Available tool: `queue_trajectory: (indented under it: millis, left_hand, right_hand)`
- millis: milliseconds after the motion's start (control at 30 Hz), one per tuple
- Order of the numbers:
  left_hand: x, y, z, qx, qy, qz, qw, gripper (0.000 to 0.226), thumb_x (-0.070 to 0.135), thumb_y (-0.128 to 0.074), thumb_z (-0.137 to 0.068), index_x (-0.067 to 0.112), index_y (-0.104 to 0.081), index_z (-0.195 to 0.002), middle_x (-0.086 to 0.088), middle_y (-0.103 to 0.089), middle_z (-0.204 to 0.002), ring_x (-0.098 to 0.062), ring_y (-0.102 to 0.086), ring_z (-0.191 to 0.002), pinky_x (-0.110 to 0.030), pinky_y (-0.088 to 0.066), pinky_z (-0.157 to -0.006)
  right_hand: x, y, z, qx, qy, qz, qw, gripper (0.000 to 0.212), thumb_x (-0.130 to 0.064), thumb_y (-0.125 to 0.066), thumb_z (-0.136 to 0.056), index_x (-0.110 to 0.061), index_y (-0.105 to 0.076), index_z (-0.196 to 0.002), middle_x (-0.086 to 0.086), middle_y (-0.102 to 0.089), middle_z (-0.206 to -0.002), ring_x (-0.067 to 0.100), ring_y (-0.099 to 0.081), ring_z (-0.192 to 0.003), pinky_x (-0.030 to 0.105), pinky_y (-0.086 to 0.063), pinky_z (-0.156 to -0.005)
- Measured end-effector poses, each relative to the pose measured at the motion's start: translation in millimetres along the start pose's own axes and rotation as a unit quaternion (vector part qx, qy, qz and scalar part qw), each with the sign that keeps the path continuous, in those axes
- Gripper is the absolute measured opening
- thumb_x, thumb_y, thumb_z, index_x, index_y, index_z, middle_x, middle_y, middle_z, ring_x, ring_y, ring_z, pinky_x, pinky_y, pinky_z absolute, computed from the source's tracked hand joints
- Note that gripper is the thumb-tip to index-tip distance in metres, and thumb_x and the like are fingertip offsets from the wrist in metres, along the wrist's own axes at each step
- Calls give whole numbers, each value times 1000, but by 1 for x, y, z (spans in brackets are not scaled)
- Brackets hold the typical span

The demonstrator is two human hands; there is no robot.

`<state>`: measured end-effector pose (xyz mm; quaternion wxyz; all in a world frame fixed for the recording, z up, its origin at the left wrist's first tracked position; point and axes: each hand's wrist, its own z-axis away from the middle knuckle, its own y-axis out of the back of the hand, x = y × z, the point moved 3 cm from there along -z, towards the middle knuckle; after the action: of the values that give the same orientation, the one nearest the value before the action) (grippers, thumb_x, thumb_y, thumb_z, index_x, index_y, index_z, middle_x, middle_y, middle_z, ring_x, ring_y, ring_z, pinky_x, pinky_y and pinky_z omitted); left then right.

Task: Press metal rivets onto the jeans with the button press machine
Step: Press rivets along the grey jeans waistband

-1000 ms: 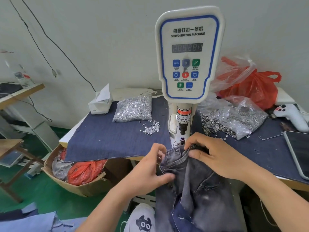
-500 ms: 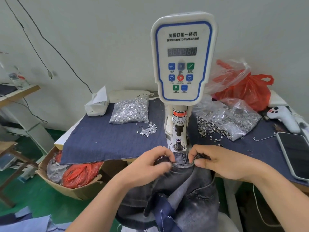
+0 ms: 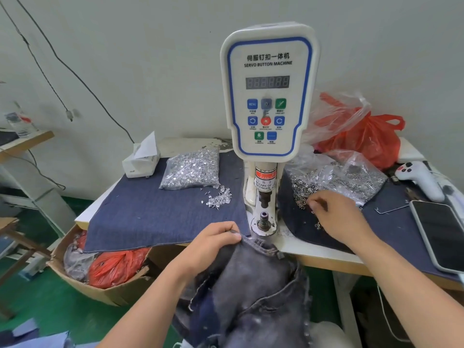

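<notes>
The left hand grips the waistband of the jeans just near of the button press machine. The right hand reaches right among loose rivets on the table; whether its curled fingers hold one cannot be told.

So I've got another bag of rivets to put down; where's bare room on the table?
Bare denim mat between the rivet bag and the table's near edge. Right of the machine is crowded: ring bag, right hand, phone.
</notes>
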<state>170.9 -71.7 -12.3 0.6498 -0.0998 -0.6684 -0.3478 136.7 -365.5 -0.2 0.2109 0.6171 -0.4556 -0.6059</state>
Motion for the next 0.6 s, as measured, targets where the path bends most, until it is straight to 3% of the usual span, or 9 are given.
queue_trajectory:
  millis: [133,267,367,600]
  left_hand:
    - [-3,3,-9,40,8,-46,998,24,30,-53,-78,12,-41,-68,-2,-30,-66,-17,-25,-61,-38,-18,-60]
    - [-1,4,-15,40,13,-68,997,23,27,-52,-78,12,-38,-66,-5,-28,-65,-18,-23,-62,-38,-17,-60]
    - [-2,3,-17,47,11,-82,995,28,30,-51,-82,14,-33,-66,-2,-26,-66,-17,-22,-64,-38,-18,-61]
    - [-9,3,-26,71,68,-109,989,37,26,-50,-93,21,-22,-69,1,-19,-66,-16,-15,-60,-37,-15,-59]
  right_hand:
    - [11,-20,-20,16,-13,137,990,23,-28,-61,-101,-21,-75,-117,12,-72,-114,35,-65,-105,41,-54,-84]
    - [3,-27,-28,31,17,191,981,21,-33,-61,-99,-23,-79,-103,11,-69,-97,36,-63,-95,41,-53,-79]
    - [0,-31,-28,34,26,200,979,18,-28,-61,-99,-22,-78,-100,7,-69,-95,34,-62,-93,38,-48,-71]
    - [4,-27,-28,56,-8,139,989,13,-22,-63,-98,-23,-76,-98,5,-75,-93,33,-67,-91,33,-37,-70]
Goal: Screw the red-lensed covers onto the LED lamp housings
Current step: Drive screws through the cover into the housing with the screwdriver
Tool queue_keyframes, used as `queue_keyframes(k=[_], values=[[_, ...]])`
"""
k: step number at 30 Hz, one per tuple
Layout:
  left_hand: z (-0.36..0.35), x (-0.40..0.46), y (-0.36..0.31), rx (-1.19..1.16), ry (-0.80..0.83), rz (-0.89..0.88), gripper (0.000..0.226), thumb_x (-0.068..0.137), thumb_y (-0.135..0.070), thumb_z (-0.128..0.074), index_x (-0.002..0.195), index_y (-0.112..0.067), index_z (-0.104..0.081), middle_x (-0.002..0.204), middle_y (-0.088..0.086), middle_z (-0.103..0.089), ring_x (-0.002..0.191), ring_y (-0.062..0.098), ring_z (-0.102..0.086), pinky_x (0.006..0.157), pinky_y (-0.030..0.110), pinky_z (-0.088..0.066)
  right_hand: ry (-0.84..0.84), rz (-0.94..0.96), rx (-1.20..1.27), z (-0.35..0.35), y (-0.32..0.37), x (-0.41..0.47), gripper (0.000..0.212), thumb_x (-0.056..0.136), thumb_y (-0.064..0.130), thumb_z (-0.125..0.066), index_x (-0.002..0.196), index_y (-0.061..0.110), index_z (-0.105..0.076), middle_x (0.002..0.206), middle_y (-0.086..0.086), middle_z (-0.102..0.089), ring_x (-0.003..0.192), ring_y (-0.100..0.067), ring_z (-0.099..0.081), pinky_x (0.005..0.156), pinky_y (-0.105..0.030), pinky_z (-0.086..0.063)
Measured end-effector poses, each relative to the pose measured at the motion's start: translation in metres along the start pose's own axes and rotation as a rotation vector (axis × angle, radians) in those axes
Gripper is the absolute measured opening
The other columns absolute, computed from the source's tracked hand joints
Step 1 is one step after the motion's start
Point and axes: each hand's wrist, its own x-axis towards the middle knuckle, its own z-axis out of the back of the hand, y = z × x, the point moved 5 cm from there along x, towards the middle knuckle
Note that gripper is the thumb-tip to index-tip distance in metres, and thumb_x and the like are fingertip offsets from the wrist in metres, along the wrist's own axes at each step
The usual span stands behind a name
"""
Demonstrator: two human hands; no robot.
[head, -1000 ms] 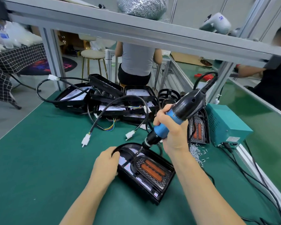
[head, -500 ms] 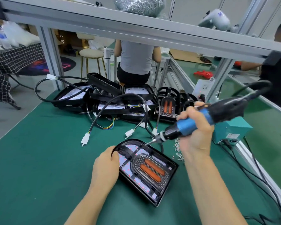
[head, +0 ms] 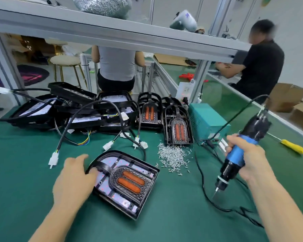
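The lamp [head: 124, 184] lies flat on the green worktop [head: 24, 189] before you, its red-lensed cover [head: 129, 180] facing up. Your left hand [head: 75, 179] rests on its left edge, fingers relaxed. Your right hand [head: 248, 159] grips the screwdriver [head: 238, 154], tip down, well right of the lamp. Screws [head: 173, 158] lie scattered between.

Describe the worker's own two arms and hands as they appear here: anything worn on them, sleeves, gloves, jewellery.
Both forearms are bare from the bottom edge of the picture up to the wrists; no sleeve shows. The left hand and the right hand wear no gloves. No watch, bracelet or ring is visible on either, though the fingers are slightly blurred.
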Motion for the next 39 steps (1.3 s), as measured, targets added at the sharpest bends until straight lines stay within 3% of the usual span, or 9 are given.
queue_keyframes(k=[2, 4, 6, 10, 20, 26, 35, 37, 39], values=[[0.015, -0.004, -0.029, -0.016, -0.19, -0.155, 0.031, 0.085, -0.016, -0.062, 0.116, -0.014, -0.063, 0.115, 0.009, -0.059, 0.097, 0.032, -0.056, 0.079, 0.04, -0.041, 0.002, 0.074, 0.174, 0.011, 0.0, -0.006, 0.019, 0.077, 0.002, -0.064, 0.076, 0.018, -0.054, 0.062, 0.002, -0.05, 0.048, -0.011, -0.049, 0.049, -0.018, -0.045], [0.019, -0.014, -0.075, -0.075, -0.252, -0.423, 0.014, 0.083, -0.017, -0.062, 0.095, -0.018, -0.069, 0.091, 0.002, -0.066, 0.086, 0.028, -0.056, 0.076, 0.039, -0.042, -0.004, 0.118, 0.303, 0.014, 0.0, -0.01, 0.017, 0.079, 0.004, -0.06, 0.078, 0.019, -0.053, 0.062, 0.005, -0.05, 0.05, -0.01, -0.049, 0.052, -0.019, -0.045], [0.0, -0.023, -0.124, -0.07, -0.104, -0.652, 0.012, 0.082, -0.022, -0.059, 0.081, -0.027, -0.07, 0.077, -0.008, -0.065, 0.082, 0.022, -0.056, 0.077, 0.038, -0.042, -0.049, 0.14, 0.367, 0.013, -0.001, -0.013, 0.019, 0.084, 0.002, -0.057, 0.078, 0.019, -0.052, 0.06, 0.006, -0.05, 0.05, -0.01, -0.05, 0.052, -0.019, -0.045], [-0.07, -0.031, -0.185, 0.356, 0.158, -0.843, 0.02, 0.088, -0.023, -0.052, 0.091, -0.029, -0.071, 0.092, -0.008, -0.07, 0.096, 0.018, -0.056, 0.08, 0.032, -0.029, -0.131, 0.175, 0.335, 0.006, -0.001, -0.02, 0.021, 0.083, -0.003, -0.061, 0.078, 0.017, -0.054, 0.062, 0.002, -0.049, 0.051, -0.013, -0.048, 0.051, -0.02, -0.044], [-0.127, -0.032, -0.189, 0.569, 0.313, -0.791, 0.009, 0.086, -0.014, -0.06, 0.087, -0.02, -0.067, 0.091, -0.001, -0.071, 0.087, 0.02, -0.062, 0.091, 0.036, -0.028, -0.111, 0.215, 0.302, 0.005, -0.003, -0.026, 0.023, 0.084, -0.006, -0.06, 0.08, 0.017, -0.055, 0.063, -0.001, -0.05, 0.051, -0.015, -0.048, 0.052, -0.023, -0.044], [-0.129, -0.034, -0.196, 0.636, 0.291, -0.77, 0.032, 0.082, 0.003, -0.048, 0.061, -0.017, -0.034, 0.061, -0.001, -0.044, 0.057, 0.018, -0.04, 0.099, 0.038, -0.028, -0.096, 0.217, 0.3, 0.006, -0.003, -0.029, 0.023, 0.084, -0.006, -0.06, 0.08, 0.017, -0.056, 0.064, 0.0, -0.049, 0.05, -0.014, -0.048, 0.051, -0.024, -0.045], [-0.144, -0.048, -0.194, 0.819, 0.408, -0.886, 0.018, 0.085, 0.003, -0.052, 0.098, -0.009, -0.059, 0.107, 0.011, -0.062, 0.103, 0.029, -0.054, 0.069, 0.032, -0.032, -0.06, 0.239, 0.322, -0.007, 0.002, -0.035, 0.024, 0.084, -0.006, -0.059, 0.08, 0.017, -0.054, 0.061, 0.004, -0.051, 0.049, -0.013, -0.049, 0.051, -0.023, -0.045], [-0.136, -0.049, -0.197, 0.692, 0.398, -0.839, 0.015, 0.088, 0.0, -0.05, 0.098, -0.007, -0.058, 0.103, 0.013, -0.06, 0.098, 0.029, -0.053, 0.066, 0.033, -0.035, -0.055, 0.243, 0.338, -0.009, 0.004, -0.037, 0.023, 0.084, -0.006, -0.059, 0.081, 0.017, -0.054, 0.062, 0.004, -0.05, 0.049, -0.013, -0.048, 0.052, -0.023, -0.045], [-0.114, -0.043, -0.199, 0.319, 0.347, -0.737, 0.007, 0.088, -0.005, -0.046, 0.085, -0.008, -0.052, 0.089, 0.013, -0.059, 0.084, 0.027, -0.051, 0.064, 0.034, -0.039, -0.035, 0.252, 0.37, -0.012, 0.008, -0.039, 0.023, 0.085, -0.005, -0.058, 0.08, 0.017, -0.055, 0.063, 0.004, -0.05, 0.05, -0.013, -0.049, 0.052, -0.023, -0.045]])
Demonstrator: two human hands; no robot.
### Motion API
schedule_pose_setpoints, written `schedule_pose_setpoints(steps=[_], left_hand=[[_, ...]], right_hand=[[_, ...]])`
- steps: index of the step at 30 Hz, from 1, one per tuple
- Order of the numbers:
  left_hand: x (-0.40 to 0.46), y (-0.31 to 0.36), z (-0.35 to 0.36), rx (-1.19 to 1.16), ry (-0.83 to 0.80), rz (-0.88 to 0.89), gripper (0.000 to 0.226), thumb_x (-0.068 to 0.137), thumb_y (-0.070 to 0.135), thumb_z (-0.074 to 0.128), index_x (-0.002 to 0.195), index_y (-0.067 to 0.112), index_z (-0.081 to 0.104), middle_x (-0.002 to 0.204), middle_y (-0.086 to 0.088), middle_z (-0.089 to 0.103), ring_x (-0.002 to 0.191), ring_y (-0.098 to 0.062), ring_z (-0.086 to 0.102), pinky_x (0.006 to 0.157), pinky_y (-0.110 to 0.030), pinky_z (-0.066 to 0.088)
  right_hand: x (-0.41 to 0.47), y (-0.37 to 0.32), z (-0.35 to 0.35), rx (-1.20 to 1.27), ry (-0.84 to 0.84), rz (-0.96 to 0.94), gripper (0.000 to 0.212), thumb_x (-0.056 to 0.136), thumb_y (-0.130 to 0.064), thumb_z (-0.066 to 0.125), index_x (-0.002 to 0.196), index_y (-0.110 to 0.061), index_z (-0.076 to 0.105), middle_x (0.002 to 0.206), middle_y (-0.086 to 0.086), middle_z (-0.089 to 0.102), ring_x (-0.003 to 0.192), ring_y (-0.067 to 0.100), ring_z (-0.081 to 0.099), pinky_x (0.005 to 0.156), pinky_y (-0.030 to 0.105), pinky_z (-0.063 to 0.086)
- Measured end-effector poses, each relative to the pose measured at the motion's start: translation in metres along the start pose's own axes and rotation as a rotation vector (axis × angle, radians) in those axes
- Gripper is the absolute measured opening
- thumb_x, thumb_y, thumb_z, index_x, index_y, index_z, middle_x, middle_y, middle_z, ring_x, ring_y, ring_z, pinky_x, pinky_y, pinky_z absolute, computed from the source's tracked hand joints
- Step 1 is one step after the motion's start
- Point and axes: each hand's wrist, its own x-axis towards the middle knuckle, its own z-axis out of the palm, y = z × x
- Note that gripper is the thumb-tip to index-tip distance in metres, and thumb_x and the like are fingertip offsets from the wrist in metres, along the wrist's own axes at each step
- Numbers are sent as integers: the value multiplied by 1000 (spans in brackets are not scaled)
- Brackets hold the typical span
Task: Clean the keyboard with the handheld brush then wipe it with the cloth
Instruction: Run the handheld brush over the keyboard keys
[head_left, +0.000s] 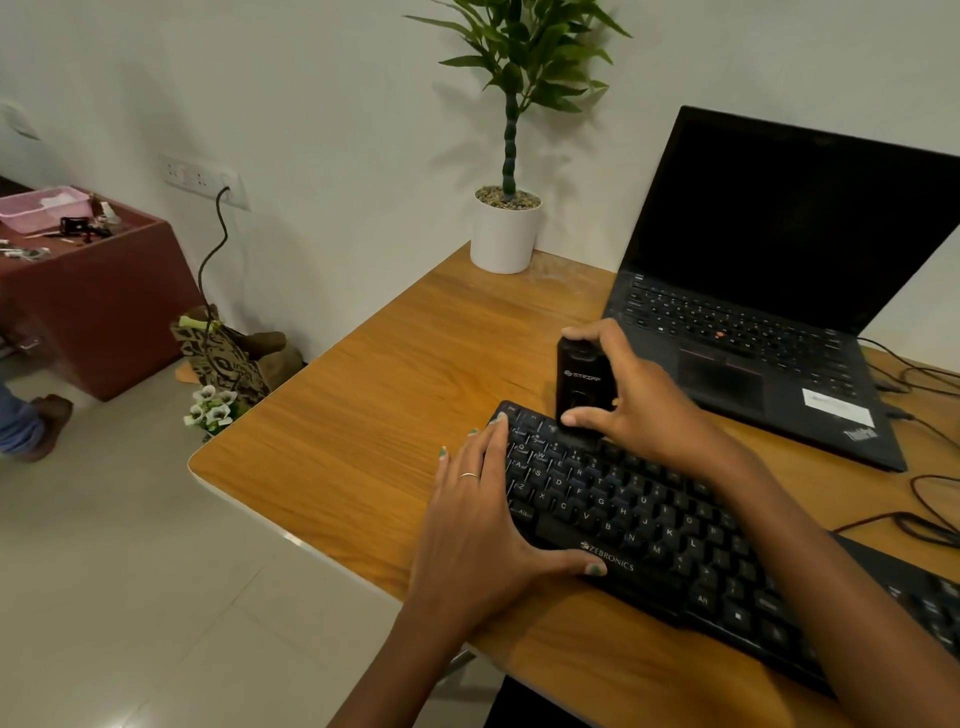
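The black Zebronics keyboard (649, 525) lies on the wooden desk (363, 415), in front of the open ThinkPad laptop (769, 322). The right hand (639, 400) grips the black handheld brush (579, 382), set upright on the keyboard's top-left keys. The left hand (478, 525) rests flat, fingers straight, on the keyboard's left end.

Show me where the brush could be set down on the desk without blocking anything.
Free wood lies left of the keyboard, between the white plant pot and the table's left edge. It is crowded behind the keyboard: laptop, cables and the right hand gripping the brush.
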Motion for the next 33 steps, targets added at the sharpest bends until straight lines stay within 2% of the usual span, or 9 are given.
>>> schedule_pose_setpoints(steps=[4, 8, 10, 14, 17, 21, 25, 30, 33], left_hand=[[-1, 0, 1, -18, -5, 4, 141, 43, 97, 50, 153, 20, 6, 156, 10, 18, 144, -7, 14, 121, -40, 8], [-1, 0, 0, -9, 3, 11, 141, 44, 97, 49, 153, 19, 6, 157, 9, 17, 144, -6, 11, 120, -35, 3], [-1, 0, 0, -9, -4, 12, 141, 44, 97, 48, 153, 20, 6, 157, 9, 17, 144, -6, 11, 120, -35, 3], [-1, -1, 0, -14, 6, 14, 140, 44, 96, 50, 153, 20, 7, 156, 8, 20, 144, -8, 14, 120, -36, 4], [-2, -1, 0, -9, 11, 14, 141, 44, 98, 47, 153, 19, 6, 157, 7, 18, 144, -8, 12, 118, -33, 0], [-1, -1, 0, -14, 12, 15, 139, 45, 97, 49, 153, 19, 7, 157, 7, 20, 144, -9, 14, 119, -35, 3], [-1, -2, 0, -9, 15, 19, 140, 44, 98, 46, 153, 19, 6, 157, 7, 19, 145, -10, 13, 118, -32, 1], [-1, -3, 1, -22, 10, 19, 139, 45, 97, 50, 153, 19, 7, 156, 7, 21, 144, -9, 16, 121, -39, 7], [0, -4, 1, -29, 15, 22, 139, 45, 96, 51, 153, 19, 8, 156, 8, 22, 144, -9, 16, 120, -38, 6]], right_hand=[[-2, -10, 16, -4, -13, -66, 74, 77, -19, 77, 129, -43, 29, 111, -9, 56, 90, 7, 59, 69, 21, 50], [3, -3, 2, 5, -5, 42, 74, 79, -20, 75, 132, -38, 27, 100, -3, 58, 73, 2, 55, 57, 17, 42], [-3, -6, 6, 8, 14, 43, 74, 79, -22, 75, 133, -38, 27, 92, -10, 56, 70, 1, 53, 56, 16, 40], [-15, -12, 15, 8, -9, -53, 73, 80, -22, 74, 131, -45, 27, 112, -10, 55, 87, 7, 58, 67, 22, 48], [-9, -2, 8, 0, 86, 22, 73, 81, -22, 73, 133, -42, 26, 106, -5, 56, 71, 1, 53, 60, 20, 42], [-20, -10, 21, 32, 45, -60, 72, 81, -21, 73, 131, -47, 27, 112, -11, 55, 82, 3, 58, 65, 20, 48], [-13, -2, 12, 15, 113, 0, 72, 82, -23, 72, 133, -45, 25, 108, -4, 57, 68, 3, 56, 57, 20, 45], [-23, -11, 22, 84, 72, -70, 71, 81, -21, 73, 130, -49, 29, 114, -13, 54, 91, 8, 60, 74, 30, 56], [-18, -5, 17, 98, 117, -30, 71, 81, -22, 72, 130, -48, 28, 112, -6, 57, 81, 10, 61, 69, 32, 55]])
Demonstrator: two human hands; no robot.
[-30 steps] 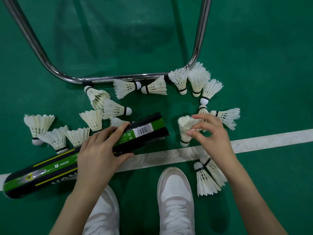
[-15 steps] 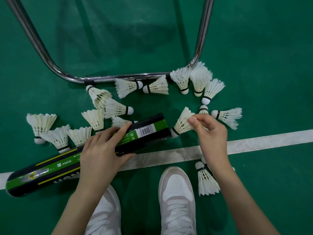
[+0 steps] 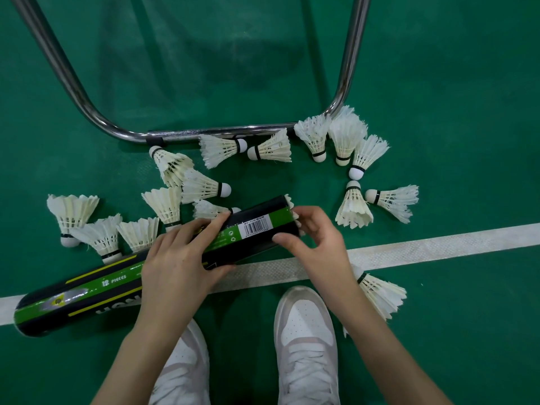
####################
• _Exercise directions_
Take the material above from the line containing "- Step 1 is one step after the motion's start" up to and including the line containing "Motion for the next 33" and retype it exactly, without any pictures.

• _Answer below_
- Step 1 is one step after the motion's start
- Point and axes: each hand's wrist, its own x-axis towards the middle knuckle, its own z-axis out of the palm, y = z × x
- Note that gripper is the thumb-tip to index-tip distance in metres, and thumb_x and the like are fingertip offsets from the wrist in metres, along the wrist's own axes at each step
- Numbers are sent as integers: the value multiplied by 1000 (spans in brackets are not scaled)
- Brackets hold the typical span
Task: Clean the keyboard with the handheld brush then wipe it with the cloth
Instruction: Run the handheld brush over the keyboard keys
[head_left, +0.000s] 
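The black Zebronics keyboard (649, 525) lies on the wooden desk (363, 415), in front of the open ThinkPad laptop (769, 322). The right hand (639, 400) grips the black handheld brush (579, 382), set upright on the keyboard's top-left keys. The left hand (478, 525) rests flat, fingers straight, on the keyboard's left end.

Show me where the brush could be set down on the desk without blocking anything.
Free wood lies left of the keyboard, between the white plant pot and the table's left edge. It is crowded behind the keyboard: laptop, cables and the right hand gripping the brush.
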Motion for the next 33 steps, targets added at the sharpest bends until straight lines stay within 2% of the usual span, or 9 are given.

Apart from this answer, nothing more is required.